> REQUIREMENT: Whenever a line below mentions the word "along", that line should be copied.

────────

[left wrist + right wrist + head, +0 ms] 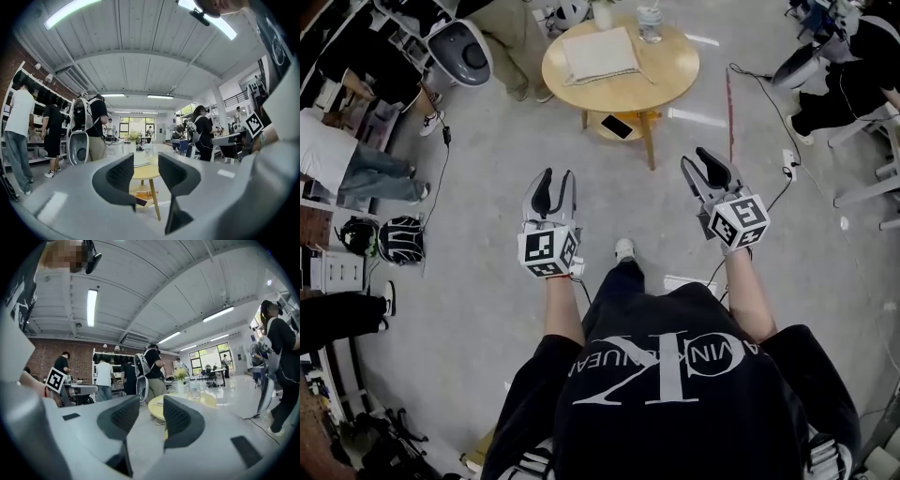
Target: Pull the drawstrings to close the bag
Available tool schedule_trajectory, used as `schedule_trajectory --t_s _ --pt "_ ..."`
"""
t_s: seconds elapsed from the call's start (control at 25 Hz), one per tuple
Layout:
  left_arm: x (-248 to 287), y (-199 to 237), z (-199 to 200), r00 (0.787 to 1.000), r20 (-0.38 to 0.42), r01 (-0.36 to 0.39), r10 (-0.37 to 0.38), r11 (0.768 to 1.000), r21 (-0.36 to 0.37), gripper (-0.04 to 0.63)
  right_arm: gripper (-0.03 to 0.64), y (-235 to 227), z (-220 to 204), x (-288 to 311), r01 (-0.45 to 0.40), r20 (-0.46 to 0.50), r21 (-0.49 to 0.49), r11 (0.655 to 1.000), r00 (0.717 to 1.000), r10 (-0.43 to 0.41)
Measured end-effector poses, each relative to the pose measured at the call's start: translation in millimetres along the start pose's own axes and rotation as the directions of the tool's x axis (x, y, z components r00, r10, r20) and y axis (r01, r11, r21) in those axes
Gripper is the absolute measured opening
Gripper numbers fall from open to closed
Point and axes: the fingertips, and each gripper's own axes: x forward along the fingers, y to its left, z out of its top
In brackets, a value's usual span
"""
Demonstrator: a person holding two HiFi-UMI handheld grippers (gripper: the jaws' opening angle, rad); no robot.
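Bag (600, 54) on table (667, 77); well beyond left claw (556, 178), right claw (694, 157)

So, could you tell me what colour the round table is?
The table is pale wood; head view.

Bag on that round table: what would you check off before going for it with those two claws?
1. Left gripper empty, jaws apart: ok.
2. Right gripper empty, jaws apart: ok.
3. Bag lying flat on the table: ok.
4. Drawstrings found: cannot tell, too small to see.
5. Both grippers over the bag: not ok, they hang over the floor, short of the table.
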Motion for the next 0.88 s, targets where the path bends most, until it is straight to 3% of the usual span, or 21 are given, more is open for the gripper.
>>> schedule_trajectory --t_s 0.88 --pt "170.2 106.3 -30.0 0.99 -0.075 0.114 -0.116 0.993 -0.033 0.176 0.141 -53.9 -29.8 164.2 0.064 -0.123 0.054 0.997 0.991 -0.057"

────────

> SOLUTION:
Measured end-effector poses, each relative to the pose measured at the call's start: translation in millimetres along the start pose's own axes and rotation as the directions of the tool's x axis (x, y, z components r00, r10, r20) and y axis (r01, r11, r21) in those axes
Point and axes: the fingertips, and each gripper's own axes: x forward along the fingers, y to its left, z out of its top

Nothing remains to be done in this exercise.